# [WHAT THE TASK ASKS]
From the material below, list every line containing "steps".

# [SUPPLIED MATERIAL]

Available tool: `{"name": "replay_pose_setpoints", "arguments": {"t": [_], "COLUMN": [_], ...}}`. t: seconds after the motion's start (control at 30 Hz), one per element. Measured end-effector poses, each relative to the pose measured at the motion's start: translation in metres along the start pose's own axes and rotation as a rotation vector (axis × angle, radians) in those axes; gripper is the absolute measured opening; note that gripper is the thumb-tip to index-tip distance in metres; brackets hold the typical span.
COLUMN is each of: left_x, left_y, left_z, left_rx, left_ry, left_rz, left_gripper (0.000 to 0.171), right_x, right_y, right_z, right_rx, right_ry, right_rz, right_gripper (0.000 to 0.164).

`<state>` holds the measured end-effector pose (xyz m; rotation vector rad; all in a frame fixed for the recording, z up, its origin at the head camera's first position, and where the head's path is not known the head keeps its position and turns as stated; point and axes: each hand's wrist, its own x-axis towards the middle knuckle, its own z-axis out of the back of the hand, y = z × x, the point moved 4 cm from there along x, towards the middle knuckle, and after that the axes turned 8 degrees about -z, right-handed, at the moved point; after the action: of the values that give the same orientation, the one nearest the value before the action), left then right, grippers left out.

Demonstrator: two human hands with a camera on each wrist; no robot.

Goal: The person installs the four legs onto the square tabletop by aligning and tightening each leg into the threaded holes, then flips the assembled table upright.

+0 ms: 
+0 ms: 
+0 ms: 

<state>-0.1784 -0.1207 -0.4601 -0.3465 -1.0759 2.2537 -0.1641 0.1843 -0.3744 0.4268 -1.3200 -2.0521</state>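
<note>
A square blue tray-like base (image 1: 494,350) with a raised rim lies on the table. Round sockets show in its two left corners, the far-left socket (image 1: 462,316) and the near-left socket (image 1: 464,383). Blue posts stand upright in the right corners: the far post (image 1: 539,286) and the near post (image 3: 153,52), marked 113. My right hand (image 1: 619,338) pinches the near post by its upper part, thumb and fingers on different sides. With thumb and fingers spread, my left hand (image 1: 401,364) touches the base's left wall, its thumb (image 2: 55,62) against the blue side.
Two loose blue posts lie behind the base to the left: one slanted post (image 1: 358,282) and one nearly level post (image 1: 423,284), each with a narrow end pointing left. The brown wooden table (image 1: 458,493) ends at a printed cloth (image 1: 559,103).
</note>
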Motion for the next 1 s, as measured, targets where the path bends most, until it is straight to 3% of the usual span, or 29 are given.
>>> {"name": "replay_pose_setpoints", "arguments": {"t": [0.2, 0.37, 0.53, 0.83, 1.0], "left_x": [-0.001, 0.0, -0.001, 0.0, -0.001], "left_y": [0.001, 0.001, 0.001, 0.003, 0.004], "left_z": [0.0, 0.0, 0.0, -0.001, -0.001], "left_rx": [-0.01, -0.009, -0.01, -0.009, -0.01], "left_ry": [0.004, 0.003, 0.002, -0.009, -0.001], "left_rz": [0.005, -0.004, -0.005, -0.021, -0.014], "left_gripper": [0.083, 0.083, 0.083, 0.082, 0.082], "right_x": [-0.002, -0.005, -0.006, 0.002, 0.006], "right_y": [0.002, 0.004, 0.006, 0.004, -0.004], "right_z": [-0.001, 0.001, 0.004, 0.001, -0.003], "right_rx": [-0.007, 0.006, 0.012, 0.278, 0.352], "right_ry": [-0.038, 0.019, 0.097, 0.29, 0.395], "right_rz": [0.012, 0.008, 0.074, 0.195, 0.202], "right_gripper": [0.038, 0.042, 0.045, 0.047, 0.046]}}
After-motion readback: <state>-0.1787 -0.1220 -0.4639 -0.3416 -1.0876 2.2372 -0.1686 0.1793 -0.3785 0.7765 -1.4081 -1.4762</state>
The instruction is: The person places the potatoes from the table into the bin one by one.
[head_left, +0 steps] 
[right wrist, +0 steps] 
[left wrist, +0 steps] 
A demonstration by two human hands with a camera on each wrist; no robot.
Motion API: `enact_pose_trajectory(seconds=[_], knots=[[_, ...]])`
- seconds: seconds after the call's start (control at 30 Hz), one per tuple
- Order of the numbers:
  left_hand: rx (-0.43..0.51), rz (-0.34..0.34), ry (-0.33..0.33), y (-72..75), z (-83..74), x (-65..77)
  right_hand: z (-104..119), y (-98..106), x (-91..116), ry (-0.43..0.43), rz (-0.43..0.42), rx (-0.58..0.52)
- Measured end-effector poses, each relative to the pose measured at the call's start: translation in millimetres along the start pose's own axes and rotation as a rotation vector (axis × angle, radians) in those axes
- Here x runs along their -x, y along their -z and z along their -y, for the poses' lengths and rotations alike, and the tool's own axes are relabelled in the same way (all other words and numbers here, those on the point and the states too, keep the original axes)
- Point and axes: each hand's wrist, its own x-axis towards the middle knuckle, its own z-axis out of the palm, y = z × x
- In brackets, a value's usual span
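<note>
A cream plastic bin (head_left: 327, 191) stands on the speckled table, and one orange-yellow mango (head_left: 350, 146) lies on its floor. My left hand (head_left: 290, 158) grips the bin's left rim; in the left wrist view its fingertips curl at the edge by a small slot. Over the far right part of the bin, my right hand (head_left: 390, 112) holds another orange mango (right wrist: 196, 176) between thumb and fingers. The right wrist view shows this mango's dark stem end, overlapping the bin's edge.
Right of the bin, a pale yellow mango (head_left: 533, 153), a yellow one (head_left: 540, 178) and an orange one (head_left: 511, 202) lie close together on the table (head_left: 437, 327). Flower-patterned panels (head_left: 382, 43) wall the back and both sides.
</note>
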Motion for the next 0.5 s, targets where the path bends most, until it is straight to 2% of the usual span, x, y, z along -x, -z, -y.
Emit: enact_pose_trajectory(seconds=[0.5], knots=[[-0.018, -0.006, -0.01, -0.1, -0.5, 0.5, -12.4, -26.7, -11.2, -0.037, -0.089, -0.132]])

# [REPLY]
[head_left, +0 steps] 
[right wrist, +0 steps] 
[left wrist, +0 steps] 

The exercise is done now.